Figure 1. Overlaying communities and topics.
For that purpose, the first step of our analysis is identifying the profiles of individual authors. Besides the descriptive statistics of the number of publications, for individual authors we calculate the indices of diversity in their production. This measure is calculated in RStudio and is based the results of LDA classification of documents.
We first calculated the cosine (dis)similarity of topics based on the words they have in common (that we obtained in LDA) using the package ‘lsa’. LDA defines topics as probability distribution of terms within documents (Blei et al., 2003) and as such topics can be similar (or not) based on number and proportion of words they have (or don’t have) in common. As expected, topics 2, 4, 6 and 8 related to informatics and computer science are the most similar one to another, whereas topic 5 shows least similarity to other topics. Next, for each author we calculated Rao Stirling index of topic diversity, based on the topic cosine dissimilarity and the attribution of author’s documents to topics, following the procedure for computation of Rao Stirling diversity (Rafols & Meyer, 2010).

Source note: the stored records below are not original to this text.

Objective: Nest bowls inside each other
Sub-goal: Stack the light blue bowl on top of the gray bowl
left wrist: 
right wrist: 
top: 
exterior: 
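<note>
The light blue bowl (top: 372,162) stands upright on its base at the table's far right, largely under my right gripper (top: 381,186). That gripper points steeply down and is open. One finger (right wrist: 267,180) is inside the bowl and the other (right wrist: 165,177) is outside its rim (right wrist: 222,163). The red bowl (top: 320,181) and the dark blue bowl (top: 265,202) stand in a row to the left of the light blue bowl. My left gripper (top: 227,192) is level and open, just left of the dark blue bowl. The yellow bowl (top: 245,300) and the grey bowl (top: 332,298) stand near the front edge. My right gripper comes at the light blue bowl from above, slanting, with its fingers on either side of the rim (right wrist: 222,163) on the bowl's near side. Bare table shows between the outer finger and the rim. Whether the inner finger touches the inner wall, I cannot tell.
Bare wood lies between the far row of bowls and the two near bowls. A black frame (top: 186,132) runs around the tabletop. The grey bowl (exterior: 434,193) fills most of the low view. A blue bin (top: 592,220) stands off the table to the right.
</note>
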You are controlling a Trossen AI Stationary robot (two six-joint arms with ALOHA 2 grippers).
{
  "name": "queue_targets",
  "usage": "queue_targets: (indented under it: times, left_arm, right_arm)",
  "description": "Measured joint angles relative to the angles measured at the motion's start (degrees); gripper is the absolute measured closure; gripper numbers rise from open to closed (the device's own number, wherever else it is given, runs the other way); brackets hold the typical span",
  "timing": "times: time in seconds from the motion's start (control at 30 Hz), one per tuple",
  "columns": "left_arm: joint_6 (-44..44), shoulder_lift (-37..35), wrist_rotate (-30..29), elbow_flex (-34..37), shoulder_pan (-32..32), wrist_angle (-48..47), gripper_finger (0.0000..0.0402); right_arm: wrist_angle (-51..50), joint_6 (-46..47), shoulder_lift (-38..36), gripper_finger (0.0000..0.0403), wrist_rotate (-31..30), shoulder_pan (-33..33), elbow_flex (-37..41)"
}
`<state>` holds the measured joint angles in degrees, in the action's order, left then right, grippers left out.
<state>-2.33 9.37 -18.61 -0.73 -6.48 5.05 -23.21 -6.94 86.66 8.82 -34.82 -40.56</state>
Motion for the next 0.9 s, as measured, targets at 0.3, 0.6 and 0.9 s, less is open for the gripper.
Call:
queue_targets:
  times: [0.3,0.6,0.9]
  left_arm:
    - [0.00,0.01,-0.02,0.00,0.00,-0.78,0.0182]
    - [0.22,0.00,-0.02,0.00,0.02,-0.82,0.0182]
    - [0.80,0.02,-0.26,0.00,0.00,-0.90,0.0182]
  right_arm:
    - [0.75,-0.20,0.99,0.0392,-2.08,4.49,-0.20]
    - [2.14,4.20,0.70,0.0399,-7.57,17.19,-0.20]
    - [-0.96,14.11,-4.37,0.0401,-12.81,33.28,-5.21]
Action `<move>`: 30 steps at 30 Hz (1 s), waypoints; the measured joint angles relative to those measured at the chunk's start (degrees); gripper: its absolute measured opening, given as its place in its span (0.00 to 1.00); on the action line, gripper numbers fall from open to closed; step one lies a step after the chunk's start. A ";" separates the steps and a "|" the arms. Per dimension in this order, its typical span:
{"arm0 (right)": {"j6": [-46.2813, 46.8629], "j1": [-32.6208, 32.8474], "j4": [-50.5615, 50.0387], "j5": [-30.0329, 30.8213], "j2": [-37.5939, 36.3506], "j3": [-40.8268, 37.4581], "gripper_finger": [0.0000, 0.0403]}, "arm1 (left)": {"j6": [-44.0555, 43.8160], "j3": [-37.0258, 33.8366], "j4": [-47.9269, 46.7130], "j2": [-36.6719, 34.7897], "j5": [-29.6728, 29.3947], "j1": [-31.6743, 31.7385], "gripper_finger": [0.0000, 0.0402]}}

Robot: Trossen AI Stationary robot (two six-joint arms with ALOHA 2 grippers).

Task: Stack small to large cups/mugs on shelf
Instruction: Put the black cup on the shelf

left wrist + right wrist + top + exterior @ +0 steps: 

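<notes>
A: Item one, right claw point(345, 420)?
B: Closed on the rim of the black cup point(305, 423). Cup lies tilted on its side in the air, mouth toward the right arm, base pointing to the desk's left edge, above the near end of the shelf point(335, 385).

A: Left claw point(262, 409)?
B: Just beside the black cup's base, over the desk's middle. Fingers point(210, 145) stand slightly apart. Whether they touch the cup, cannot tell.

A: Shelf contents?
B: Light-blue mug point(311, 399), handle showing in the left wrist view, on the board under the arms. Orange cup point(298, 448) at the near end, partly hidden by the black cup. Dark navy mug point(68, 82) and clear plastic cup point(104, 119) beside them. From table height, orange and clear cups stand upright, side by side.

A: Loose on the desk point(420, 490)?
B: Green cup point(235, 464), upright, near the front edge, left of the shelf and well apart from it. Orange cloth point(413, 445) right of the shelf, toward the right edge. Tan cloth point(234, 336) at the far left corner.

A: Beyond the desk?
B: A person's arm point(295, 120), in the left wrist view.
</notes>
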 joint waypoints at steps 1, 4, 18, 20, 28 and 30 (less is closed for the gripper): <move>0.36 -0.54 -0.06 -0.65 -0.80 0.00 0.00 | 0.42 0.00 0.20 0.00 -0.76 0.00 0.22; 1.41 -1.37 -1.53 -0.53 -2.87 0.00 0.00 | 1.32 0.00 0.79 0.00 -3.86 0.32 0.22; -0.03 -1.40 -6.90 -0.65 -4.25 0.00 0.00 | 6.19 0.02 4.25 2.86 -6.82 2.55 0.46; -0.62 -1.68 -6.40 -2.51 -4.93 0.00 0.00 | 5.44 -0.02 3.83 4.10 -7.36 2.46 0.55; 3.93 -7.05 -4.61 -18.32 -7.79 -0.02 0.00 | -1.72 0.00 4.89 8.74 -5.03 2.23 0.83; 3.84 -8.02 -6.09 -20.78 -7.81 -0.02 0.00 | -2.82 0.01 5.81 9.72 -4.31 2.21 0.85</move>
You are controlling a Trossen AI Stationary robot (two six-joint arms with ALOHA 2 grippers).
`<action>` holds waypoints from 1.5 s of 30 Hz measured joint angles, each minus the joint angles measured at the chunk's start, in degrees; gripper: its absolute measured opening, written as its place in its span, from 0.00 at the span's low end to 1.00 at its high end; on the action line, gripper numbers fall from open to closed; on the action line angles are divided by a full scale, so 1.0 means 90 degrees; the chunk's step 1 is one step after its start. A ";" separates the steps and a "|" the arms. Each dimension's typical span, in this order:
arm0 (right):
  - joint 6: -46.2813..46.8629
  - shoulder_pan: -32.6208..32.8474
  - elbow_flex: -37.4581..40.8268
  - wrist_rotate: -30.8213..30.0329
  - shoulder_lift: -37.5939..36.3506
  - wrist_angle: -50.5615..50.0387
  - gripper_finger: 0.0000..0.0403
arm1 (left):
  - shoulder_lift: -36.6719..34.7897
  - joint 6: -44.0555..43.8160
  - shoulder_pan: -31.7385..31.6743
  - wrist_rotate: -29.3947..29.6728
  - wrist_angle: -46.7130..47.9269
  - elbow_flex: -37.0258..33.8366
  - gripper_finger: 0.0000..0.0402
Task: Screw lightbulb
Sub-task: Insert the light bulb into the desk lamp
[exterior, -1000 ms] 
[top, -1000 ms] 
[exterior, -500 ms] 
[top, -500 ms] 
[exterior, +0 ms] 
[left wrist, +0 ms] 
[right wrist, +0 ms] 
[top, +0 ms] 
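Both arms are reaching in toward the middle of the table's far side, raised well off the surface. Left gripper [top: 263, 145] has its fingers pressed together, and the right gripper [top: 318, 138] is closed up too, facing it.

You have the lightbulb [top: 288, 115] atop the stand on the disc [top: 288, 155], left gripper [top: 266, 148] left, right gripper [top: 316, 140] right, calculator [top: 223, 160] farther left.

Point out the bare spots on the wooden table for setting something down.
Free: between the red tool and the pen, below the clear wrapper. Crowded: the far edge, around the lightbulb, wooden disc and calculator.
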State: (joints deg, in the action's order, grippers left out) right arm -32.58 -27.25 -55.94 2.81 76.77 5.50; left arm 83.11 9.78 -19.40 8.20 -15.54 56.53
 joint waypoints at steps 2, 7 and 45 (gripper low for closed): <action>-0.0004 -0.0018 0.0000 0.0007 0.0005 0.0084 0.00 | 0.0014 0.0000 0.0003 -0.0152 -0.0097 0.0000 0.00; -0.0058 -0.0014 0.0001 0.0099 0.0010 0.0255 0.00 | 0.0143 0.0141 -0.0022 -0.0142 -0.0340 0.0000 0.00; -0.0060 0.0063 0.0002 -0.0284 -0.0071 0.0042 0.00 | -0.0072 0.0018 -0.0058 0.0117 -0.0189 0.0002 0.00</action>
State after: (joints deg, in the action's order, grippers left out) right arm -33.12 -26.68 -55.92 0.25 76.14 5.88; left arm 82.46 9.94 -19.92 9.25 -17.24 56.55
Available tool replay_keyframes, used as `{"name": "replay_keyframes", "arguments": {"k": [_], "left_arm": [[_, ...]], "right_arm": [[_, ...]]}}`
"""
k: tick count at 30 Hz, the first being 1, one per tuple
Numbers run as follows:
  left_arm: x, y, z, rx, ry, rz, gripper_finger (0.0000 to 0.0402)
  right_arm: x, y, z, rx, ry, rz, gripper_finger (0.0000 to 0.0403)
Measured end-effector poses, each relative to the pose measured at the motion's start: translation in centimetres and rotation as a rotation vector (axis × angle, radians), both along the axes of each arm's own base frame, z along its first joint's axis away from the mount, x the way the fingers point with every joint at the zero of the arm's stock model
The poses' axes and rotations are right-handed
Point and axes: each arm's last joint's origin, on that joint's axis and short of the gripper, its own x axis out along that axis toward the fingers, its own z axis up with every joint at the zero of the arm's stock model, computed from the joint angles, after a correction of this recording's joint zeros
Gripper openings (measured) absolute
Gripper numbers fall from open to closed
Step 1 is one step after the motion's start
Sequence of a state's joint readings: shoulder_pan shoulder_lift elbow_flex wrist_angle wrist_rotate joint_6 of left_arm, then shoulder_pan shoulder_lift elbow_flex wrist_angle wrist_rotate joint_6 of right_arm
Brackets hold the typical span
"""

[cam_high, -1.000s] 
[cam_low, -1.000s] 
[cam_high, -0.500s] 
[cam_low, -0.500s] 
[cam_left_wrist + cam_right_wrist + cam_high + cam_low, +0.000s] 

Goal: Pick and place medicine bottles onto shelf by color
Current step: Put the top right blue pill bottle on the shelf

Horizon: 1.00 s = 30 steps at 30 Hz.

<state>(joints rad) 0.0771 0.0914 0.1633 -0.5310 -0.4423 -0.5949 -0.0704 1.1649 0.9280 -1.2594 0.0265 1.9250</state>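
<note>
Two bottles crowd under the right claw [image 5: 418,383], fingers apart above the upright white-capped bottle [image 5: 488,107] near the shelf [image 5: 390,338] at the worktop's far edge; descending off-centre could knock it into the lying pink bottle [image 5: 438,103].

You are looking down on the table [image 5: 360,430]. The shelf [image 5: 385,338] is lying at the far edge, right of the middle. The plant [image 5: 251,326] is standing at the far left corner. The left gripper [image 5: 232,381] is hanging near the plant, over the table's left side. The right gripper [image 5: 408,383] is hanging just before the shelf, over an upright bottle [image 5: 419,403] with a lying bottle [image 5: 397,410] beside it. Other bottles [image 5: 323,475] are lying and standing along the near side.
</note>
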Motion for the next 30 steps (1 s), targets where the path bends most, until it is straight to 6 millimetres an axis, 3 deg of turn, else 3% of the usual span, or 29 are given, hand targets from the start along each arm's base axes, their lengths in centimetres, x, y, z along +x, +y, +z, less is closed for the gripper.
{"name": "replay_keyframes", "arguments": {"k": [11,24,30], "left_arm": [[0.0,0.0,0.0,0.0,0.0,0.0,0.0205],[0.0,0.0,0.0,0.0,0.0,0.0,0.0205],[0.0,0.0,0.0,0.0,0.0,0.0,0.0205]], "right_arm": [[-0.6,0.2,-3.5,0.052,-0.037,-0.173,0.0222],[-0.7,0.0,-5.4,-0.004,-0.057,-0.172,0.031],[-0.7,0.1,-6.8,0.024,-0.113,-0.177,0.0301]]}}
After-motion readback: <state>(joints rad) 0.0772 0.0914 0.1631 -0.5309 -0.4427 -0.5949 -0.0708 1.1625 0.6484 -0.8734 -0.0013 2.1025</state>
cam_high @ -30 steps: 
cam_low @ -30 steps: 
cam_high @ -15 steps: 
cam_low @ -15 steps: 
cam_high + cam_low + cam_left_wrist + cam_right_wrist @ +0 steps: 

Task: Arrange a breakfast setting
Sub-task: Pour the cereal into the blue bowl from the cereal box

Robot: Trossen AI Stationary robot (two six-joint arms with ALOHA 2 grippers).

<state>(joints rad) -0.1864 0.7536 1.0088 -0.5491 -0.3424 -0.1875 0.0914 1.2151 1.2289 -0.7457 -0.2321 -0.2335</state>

By tracing the links that appear when authors collaborate on a paper together, we can create social networks of co-authorships. Social network analysis studies social ties among actors, by detecting and interpretation social ties among actors (De Nooy, Mrvar, & Batagelj, 2011). In the case of co-authorship social network, the aim is creating a graph to represent the structure of the network, with a set of vertices which represent authors and set of links between vertices which represent co-authorship relationship. By connecting with some over the others, social actors create communities, which are densely connected groups of people with sparser connections between groups (Newman, Mark EJ, 2006). Besides community detection, social network analysis can shed light on position of individuals, connections, and distributions. Yet, as Yan et al. (2012) noted, communities in co-authorship networks do not contain information on cognitive structure and to obtain a better insight on dynamics in scientific community of interest, it is thus necessary to include both layers in the analysis. Although very informative, social network analysis and community detection based on collaboration or citation patterns fail in capturing the topicality of knowledge being exchanged. Thus, to “paint a better picture” these approaches should be enriched to include cognitive dimension as well.
The next step of our analysis is to create a social network of co-authorship from our dataset. Working together on an article reflects mutual intellectual and social influence (Wagner, Whetsell, & Mukherjee, 2019) and as such is an appropriate outlet for investigation of social and cognitive structure within a field.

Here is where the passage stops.